That document, “Lost, Not Stolen,” destroys the Big Lie but does not call for getting rid of the many new state laws based on that lie, laws that seem designed to cement the rule of Republicans in certain states regardless of the will of the majorities in those states. It also doesn’t discuss the independent state legislature doctrine, which would enable state legislatures to name whatever slate of presidential electors they wished, regardless of the will of the voters, a doctrine that would have given Trump a second term and that the Supreme Court has said it will consider.

It appears that old-line conservatives would like to push Trump offstage, but his role in the January 6 insurrection got more attention today when a police officer from Washington, D.C., corroborated the testimony of Cassidy Hutchinson, Trump chief of staff Mark Meadows’s aide, who said she had heard that Trump attacked a Secret Service agent on January 6.

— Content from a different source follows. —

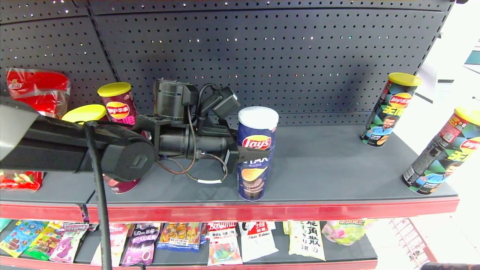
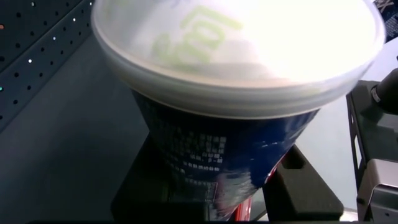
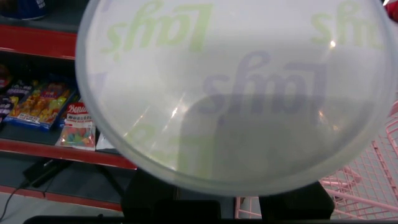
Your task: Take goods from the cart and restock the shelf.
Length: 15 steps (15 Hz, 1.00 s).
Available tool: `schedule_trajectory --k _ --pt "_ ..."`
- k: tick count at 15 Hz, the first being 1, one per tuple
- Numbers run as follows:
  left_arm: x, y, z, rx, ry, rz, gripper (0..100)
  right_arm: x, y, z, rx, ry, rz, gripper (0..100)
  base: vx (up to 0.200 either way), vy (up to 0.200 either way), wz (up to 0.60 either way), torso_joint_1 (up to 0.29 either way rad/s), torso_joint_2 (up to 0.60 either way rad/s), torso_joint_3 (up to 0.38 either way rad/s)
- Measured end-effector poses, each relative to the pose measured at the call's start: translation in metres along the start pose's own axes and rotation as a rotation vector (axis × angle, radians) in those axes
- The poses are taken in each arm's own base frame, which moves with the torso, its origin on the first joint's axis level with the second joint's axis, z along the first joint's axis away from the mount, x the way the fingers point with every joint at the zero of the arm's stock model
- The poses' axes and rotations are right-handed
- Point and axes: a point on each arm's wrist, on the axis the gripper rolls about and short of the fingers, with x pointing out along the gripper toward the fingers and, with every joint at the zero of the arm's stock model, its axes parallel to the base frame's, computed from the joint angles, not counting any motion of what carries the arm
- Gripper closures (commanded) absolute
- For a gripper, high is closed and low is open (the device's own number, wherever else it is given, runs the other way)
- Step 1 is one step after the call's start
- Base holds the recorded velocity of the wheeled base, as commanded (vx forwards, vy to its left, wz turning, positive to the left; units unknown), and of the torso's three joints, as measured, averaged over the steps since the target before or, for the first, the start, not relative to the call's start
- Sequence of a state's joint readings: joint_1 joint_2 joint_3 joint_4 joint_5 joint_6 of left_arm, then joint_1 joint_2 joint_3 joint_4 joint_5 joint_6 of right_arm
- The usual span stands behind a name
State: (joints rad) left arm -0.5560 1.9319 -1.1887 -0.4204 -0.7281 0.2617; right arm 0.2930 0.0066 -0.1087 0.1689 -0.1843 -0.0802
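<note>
While the left end effector (image 1: 257,154) clamps the blue can (image 1: 258,129), yellow-lidded cans (image 1: 118,104) flank its arm.

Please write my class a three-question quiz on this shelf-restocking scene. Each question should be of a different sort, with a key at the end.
1. What do the fingers of the left gripper hold?
A. a red bag
B. the blue cylindrical chip can with a white lid
C. a bottle
2. How many yellow-lidded cylindrical cans stand on the grey top shelf?
3. True or false: the blue can lies on its side.

Key: 1 B; 2 four; 3 false, it is upright.
</note>
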Motion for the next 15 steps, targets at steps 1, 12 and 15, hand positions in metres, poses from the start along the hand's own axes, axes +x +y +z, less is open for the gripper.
schedule_trajectory --k 1,12,15 --pt "-0.0006 0.0001 0.0001 -0.002 0.000 0.002 100 0.0000 0.0000 0.0000 0.000 0.000 0.000 100 0.000 0.000 0.00 0.000 0.00 0.000" --pt "-0.0023 -0.0010 -0.0065 -0.008 0.015 0.011 0 0.0000 0.0000 0.0000 -0.001 0.000 0.000 100 0.000 0.000 0.00 0.000 0.00 0.000" --pt "-0.0021 -0.0014 -0.0071 0.000 0.001 0.020 0 0.0000 0.0000 0.0000 -0.001 0.000 0.000 100 0.000 0.000 0.00 0.000 0.00 0.000"
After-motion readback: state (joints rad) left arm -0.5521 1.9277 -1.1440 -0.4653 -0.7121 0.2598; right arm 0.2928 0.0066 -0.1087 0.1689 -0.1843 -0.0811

Trump and his children Don Jr. and Ivanka were scheduled to testify under oath tomorrow in New York City in the New York attorney general’s investigation into the Trump Organization's business practices, but that testimony will be put off because of the death today of Ivana Trump, Trump’s first wife and mother of his three eldest children. Ivana Trump, 73, was found dead at the foot of a stairway. Trump announced her death on his social media network, calling her “a wonderful, beautiful, and amazing woman, who led a great and inspirational life.”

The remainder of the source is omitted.